Friday kicked off with our traditional Open Space sessions – this worked well again, helped by the fact that we had about six nice rooms very close together. Then on to the main plenary for the day, SF and Wittgenstein with Prof Daniele Moyal-Sharrock, University of Hertfordshire and president of the British Wittgenstein Society. It was a real coup that we could get Daniele to come along – she is one of the world’s leading Wittgenstein scholars and offered her latest thinking on Wittgenstein’s Social ‘Theory’ of language acquisition, as well as a general introduction and some thoughts on connections between Wittgenstein and SF. Her paper was followed by a reflecting team discussion, where members of the audience join me, Kirsten Dierolf and Anton Stellamans to offer their own ideas and connections with what she had said, from which we gathered a large and rich collection. Daniele and her husband Peter Sharrock really made an excellent contribution, not just with this session but also by joining in with everything very whole-heartedly and taking a great deal away with them about SF practice. Daniele’s paper will be available soon on the solworld website (www.solworld.org).
My own workshop on ‘SF in the landscape of organisational change’ came up in the post-lunch slot, and I was delighted when nearly thirty people showed up to look at how SF sits with the many other OD methods that are around. We played with taxonomising these methods (lots of ways to organise them) and I presented Gareth Morgan’s classic work on metaphors of organisation. The idea of looking at the metaphors organisations use to describe themselves was very profound 25+ years ago, and it still deserves our close attention. I will write up a separate blog soon about the ideas which appeared in this workshop.
At the end of the day the SOLWorld steering group met, with the exciting news that a team from Budapest, Hungary is offering to host the next (and TENTH) SOLWorld international conference in 2011! With J-SOL 3 in Japan (www.j-sol.org) and the SOLWorld summer retreat in Switzerland also coming up, we seem to be in a very healthy situation. The cabaret later than evening featured, as ever, some memorable turns including the J-SOL Girls (with Daisuke their translator having shaved off his beard to join in) back Elvis Presley (looking a little like Yoshida-san, but I am sure that was the stage lighting playing tricks) in Love Me Tender. The Romanian wine tasting and SFCT-sponsored local spirits had everyone in a very good mood.
All too soon we were embarking on the last day, which got off to a great start with Kati Hankovszky’s plenary on using games and activities in teaching SF. Paul Z Jackson helped out with an exercise drawn from improvisation. A great, energetic and fun way to start the day. Into the final round of workshops, where I enjoyed Peter Rohrig and Holger Gemba’s stories of introducing SF ideas into classroom teaching at Bochum University in Germany. Once again, it seems that our work can help in all kinds of situations. The final session, closing ceremony, passing the SOLWorld candlestick on to the next hosts, meeting our buddies one more time, using some nice cards in an appreciation exercise and all of a sudden it’s all drawing to a close.

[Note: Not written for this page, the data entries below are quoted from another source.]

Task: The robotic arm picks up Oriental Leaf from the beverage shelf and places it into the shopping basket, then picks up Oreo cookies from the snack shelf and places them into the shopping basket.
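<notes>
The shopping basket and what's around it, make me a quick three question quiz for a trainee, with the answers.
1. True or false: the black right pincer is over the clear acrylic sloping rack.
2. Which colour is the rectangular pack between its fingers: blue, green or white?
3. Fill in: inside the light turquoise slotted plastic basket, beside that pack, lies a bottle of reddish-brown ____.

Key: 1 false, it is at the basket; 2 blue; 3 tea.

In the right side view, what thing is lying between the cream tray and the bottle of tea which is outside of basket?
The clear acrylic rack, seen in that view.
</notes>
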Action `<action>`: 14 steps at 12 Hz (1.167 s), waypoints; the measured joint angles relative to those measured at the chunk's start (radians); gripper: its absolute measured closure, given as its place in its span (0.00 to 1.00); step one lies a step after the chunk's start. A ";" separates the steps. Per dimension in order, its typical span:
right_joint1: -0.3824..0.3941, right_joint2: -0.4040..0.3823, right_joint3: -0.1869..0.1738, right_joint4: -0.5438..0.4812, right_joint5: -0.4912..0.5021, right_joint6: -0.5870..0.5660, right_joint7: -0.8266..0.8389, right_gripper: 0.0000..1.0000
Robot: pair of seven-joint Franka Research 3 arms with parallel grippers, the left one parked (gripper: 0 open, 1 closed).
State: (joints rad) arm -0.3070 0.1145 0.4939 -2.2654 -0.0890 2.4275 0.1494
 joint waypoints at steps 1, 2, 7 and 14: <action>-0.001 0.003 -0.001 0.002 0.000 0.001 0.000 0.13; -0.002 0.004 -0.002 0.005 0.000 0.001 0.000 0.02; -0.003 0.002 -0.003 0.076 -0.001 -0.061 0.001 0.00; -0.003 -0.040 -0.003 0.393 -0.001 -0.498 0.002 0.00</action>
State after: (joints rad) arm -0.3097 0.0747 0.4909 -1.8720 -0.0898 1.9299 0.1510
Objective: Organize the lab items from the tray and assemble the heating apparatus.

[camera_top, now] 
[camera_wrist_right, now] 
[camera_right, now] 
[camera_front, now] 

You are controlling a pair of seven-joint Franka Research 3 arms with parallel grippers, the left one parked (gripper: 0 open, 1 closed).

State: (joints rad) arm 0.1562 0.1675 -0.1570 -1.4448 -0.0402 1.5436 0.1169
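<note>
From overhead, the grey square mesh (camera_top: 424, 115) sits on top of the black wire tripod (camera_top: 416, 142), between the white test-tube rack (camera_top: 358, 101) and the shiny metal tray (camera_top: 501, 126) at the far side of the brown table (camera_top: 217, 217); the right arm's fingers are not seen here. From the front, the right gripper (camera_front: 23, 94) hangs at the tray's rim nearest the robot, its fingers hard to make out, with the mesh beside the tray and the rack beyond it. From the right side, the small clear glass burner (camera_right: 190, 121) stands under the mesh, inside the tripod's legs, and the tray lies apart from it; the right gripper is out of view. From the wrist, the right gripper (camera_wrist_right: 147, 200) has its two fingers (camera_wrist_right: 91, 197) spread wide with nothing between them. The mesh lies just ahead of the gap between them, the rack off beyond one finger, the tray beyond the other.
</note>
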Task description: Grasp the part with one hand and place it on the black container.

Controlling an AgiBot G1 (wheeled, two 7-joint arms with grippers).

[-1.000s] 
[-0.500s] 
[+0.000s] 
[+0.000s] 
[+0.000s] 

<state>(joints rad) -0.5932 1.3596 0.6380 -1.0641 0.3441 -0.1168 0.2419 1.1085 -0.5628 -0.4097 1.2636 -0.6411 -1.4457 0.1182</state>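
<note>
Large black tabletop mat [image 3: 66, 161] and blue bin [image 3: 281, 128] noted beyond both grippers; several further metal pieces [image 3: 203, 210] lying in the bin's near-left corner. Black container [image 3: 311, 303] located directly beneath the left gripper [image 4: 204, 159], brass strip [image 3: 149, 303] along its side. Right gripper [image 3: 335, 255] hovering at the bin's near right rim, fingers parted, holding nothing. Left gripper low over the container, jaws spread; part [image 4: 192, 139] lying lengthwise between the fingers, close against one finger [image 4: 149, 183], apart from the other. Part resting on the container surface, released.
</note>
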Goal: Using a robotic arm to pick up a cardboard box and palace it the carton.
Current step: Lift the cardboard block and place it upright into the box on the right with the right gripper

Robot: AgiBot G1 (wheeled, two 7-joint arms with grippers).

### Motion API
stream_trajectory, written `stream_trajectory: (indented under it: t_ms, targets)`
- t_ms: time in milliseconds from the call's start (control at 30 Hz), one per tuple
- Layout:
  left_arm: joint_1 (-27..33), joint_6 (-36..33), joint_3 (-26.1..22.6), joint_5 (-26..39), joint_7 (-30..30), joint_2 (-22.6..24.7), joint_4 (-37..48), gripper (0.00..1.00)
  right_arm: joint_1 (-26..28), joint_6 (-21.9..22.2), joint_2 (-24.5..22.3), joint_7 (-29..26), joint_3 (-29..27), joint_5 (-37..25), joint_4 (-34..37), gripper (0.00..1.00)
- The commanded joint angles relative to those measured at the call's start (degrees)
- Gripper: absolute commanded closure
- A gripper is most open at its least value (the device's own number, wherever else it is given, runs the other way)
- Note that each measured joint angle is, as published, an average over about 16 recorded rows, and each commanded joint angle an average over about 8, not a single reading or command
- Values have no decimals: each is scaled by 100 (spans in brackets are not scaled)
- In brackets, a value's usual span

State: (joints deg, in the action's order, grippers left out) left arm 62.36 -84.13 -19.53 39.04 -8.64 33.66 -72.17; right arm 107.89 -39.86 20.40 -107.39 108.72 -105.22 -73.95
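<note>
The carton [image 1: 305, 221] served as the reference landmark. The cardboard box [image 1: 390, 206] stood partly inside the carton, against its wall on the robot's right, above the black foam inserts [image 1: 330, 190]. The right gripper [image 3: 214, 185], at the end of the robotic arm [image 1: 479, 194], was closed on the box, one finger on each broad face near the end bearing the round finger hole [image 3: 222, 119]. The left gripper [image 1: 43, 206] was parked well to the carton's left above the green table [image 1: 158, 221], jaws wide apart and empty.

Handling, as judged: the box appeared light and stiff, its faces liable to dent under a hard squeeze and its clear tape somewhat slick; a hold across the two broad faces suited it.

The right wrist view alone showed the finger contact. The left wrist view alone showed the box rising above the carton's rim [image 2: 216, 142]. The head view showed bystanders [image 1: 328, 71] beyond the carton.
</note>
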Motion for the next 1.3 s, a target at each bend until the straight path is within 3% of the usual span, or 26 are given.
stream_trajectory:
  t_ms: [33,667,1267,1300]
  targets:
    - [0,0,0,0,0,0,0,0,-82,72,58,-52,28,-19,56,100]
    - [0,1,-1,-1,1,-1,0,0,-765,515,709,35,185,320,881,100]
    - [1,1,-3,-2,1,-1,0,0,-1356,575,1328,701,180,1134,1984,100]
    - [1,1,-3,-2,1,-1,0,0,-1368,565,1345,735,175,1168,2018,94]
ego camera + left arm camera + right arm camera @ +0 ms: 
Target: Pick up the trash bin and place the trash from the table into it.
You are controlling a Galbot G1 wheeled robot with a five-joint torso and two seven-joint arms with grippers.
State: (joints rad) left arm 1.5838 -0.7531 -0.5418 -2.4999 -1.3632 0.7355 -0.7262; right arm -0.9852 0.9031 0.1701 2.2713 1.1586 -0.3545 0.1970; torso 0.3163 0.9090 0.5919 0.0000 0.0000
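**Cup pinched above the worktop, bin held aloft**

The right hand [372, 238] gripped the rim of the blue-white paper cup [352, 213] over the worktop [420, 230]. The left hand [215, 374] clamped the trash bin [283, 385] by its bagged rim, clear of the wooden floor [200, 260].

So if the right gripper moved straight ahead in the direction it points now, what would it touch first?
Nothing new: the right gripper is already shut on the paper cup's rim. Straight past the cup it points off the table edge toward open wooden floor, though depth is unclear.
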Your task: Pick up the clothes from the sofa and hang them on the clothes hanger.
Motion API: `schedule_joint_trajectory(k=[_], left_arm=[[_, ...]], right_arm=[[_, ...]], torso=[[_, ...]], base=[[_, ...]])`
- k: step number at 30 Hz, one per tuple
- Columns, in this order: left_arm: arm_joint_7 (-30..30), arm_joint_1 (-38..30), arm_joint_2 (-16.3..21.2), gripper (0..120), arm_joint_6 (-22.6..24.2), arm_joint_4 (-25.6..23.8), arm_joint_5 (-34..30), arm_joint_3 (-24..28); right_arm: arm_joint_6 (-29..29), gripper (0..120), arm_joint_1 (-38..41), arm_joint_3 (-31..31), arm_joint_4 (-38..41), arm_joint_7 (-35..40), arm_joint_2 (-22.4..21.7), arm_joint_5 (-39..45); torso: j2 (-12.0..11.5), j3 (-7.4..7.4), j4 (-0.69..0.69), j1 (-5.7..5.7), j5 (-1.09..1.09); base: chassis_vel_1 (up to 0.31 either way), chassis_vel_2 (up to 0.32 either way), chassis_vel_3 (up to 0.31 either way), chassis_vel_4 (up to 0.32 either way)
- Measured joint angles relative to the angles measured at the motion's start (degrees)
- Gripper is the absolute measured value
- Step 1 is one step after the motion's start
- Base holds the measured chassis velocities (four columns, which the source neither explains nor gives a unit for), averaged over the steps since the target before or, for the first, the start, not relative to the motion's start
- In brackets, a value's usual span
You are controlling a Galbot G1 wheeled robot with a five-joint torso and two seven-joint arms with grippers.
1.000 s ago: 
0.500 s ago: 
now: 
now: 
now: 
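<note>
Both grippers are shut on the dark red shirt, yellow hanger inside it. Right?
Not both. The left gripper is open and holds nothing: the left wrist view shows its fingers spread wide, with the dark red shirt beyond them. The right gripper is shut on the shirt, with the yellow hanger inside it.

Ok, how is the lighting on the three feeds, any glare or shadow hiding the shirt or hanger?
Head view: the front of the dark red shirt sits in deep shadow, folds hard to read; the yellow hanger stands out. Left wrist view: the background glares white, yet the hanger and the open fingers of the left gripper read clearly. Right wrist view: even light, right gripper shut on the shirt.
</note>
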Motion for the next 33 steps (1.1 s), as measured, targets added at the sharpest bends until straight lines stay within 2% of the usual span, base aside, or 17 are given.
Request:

The organising team led by Petra Muller-Demary with Rita Klemmayer, Clementina Anghelache, Sorina Negoita and Octavian Niculescu did a wonderful job in making all this happen in such a friendly and action-packed way. (I must also mention the conference handbook, a masterpiece of design featuring all the information with places to make notes, all in full colour – a very hard act to follow for the Budapest team!). An excellent ninth international conference for SOLWorld, and one which sees the SF in organisations community moving further on in making links and connections with large organisations and universities all over the world. Bravo to Petra and her team!